Por Júlio Ricardo da Rosa
Escritor, autor, entre outros, de “A Cicatriz Invisível” (Avec, 2020)
O único acontecimento que rivaliza em celebridade com a Revolução Farroupilha na História do Rio Grande do Sul é a Enchente de 1941. Para os porto-alegrenses é ainda mais importante. Com o passar do tempo, ela ganhou contornos míticos, e é raro que alguém não tenha um antepassado vivendo uma aventura naquele período. Com um universo tão rico, é estranho que tenha sido pouco explorada em nossa literatura. Rafael Guimaraens publicou um excelente livro-reportagem sobre o assunto intitulado A Enchente de 41 (Libretos, 2009), rico em imagens e informações, mas, na ficção, raros autores se utilizaram do período.
Dias de Água, de Luís Dill, se apropria do aguaceiro e seus efeitos na vida de diferentes personagens com habilidade, compondo um enredo que mistura várias histórias durante os dias de chuva incessante. O livro é construído em pequenos capítulos, apresentando personagens que irão se cruzar durante o desenvolvimento da trama, ou vão alterar o destino uns dos outros através de suas ações. Não há protagonistas na narrativa além da enchente. Os pequenos dramas assumem proporções maiores à medida que vão interferindo nos acontecimentos, como acontece na primeira aparição da vidente Madame Lubianka. Há um toque fantástico nessa figura que possui um dom natural, mas que não consegue escapar de sua condição social. O autor traça um quadro realista do período utilizando o cotidiano e a visão de mundo da época.
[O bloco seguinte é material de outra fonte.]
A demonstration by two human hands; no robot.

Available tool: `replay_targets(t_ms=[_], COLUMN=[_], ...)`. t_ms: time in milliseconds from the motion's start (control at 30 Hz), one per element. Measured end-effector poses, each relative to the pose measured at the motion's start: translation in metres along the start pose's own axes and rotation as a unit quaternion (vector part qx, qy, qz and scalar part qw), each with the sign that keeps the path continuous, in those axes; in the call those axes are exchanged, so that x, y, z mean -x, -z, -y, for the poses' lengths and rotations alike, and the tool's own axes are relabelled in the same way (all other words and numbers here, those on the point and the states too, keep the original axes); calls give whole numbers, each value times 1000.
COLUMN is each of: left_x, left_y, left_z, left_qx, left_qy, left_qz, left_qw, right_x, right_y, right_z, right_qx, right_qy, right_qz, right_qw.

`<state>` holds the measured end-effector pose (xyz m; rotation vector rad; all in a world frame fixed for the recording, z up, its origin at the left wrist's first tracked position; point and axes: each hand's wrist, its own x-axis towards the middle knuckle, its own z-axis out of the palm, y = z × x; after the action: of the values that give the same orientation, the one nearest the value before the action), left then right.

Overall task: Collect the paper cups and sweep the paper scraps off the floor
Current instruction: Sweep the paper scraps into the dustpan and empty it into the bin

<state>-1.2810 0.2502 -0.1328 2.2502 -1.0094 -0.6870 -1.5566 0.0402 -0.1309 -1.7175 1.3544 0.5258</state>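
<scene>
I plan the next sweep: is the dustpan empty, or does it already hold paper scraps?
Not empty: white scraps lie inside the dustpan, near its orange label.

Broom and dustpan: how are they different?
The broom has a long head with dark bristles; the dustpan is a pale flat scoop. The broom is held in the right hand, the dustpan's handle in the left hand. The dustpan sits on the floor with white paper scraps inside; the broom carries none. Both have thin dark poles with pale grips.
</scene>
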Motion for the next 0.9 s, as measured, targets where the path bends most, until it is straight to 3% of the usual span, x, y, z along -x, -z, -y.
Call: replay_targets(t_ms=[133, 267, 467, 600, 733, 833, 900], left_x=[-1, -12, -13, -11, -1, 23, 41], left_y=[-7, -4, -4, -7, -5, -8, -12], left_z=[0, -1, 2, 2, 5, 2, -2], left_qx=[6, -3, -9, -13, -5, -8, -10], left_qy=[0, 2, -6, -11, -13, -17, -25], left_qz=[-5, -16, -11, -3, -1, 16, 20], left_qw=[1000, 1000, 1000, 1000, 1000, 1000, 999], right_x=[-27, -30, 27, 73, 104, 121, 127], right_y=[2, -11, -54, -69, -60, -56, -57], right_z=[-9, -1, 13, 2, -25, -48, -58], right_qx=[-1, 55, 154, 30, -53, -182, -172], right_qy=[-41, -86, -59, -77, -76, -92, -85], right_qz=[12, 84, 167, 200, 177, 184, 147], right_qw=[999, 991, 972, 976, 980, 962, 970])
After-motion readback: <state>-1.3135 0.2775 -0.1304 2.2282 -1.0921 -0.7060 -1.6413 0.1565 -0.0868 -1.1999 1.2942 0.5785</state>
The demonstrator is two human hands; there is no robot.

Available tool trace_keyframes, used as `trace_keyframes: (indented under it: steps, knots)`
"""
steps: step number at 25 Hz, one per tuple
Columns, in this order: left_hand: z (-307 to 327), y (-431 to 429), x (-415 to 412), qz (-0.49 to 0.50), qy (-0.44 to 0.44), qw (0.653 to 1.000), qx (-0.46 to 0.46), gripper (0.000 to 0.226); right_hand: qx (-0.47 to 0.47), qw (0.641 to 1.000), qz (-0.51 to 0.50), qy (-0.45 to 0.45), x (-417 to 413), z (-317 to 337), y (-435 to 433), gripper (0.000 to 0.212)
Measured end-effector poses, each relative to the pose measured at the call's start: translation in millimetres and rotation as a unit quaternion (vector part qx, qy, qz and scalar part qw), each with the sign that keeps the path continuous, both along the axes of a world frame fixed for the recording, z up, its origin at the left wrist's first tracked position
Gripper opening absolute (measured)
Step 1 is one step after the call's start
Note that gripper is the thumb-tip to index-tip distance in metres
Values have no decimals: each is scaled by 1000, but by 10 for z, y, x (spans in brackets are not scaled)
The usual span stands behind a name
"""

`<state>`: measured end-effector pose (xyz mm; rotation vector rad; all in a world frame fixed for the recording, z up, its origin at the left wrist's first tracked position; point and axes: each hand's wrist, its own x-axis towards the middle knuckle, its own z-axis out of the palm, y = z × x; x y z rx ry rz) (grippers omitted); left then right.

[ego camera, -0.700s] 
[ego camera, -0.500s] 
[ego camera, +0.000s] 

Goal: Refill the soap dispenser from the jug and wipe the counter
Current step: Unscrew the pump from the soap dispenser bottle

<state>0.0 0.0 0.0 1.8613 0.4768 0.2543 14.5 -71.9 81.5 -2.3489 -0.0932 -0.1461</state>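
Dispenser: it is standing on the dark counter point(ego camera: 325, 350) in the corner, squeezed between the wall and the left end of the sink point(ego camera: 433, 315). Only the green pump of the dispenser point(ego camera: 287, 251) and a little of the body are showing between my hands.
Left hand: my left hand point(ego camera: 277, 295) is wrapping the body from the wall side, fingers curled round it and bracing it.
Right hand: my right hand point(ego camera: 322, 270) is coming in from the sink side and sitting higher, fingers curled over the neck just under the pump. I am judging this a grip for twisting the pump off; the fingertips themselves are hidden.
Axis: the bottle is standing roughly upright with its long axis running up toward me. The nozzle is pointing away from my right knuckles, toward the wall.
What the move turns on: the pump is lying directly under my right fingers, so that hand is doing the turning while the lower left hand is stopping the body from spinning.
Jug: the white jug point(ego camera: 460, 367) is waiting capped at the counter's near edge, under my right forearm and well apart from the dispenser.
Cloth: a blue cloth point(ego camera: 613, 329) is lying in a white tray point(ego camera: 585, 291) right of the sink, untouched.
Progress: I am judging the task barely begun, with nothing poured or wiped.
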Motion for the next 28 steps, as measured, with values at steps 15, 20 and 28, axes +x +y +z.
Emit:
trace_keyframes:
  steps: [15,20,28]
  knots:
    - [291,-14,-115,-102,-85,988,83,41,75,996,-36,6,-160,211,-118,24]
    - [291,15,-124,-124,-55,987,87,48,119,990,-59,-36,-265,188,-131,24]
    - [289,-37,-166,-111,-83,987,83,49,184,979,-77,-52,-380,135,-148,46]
Não há descrições exageradas nem palavras de ordem no texto. Os descendentes de alemães que simpatizam com o nazismo são criaturas verdadeiras. Existem os fanáticos, que se julgam superiores, e os que se submetem simplesmente por fraqueza. Há bondade e vilania em todos os níveis nesse universo. A escrita flui com naturalidade, de forma direta, envolvendo o leitor. Essa clareza faz o relato mais verdadeiro, inspirando solidariedade ou revolta com os atos, ou a sorte das criações do autor.
Dill utiliza alguns lugares-comuns e tipos banais com competência, dando aos seus envolvimentos na evolução do livro o tom realista da vida. Este é o caso do jogador de futebol que após sofrer uma lesão e ficar impossibilitado de jogar, se transforma em cobrador de dívidas. Seu destino influirá na vida do patrão de sua mãe que se vê obrigada a um gesto de desespero e termina testemunha de um crime. Essas ligações elevam a narrativa e dão profundidade aos participantes da trama.
A ação constante é outro mérito do livro. Não existem elucubrações ou formas rebuscadas para explicar os participantes dos acontecimentos. Eles são definidos por suas atuações. Queremos saber o que vai acontecer, como os diferentes impasses serão resolvidos, nos tornamos íntimos dos dramas narrados. A escrita é direta, as frases, na maioria das vezes curtas, aceleram o ritmo e envolvem o leitor. Conseguimos enxergar as paisagens esboçadas com clareza, devido a essa técnica que realça a veracidade de atos e situações.
Dill tem afinidade com a literatura policial, e ela aprece claramente em Dias de Água. Há um delegado e um crime em uma das tramas, que é desvendado com uma dedução brilhante, surgida em um momento lúdico, e é um dos achados do livro. Quem conhece o romance Safari (Rocco, 2014), que Dill lançou anos atrás, sabe do que falamos. Não estamos no mundo do romance histórico, pois nenhum fato verdadeiro é manipulado para inserir a ficção. A verdade do passado serve de fundo, personagens e situações verdadeiras são mostradas para realçar a ficção.
A graça e a agilidade da escrita não diluem a os dramas narrados. O fanatismo, o preconceito social, a covardia e o medo estão documentados com veracidade. O juiz que hesita em assumir uma paixão, o fotógrafo que se aproveita de seu poder de sedução, o barqueiro que vinga a filha e o trágico destino do assino da própria esposa, que num ato de coragem tem sua redenção, reforçam a força deste romance que é o segundo volume de uma trilogia que o autor intitulou de Ciclo XX. Uma bela experiência de leitura. Quem ler, verá.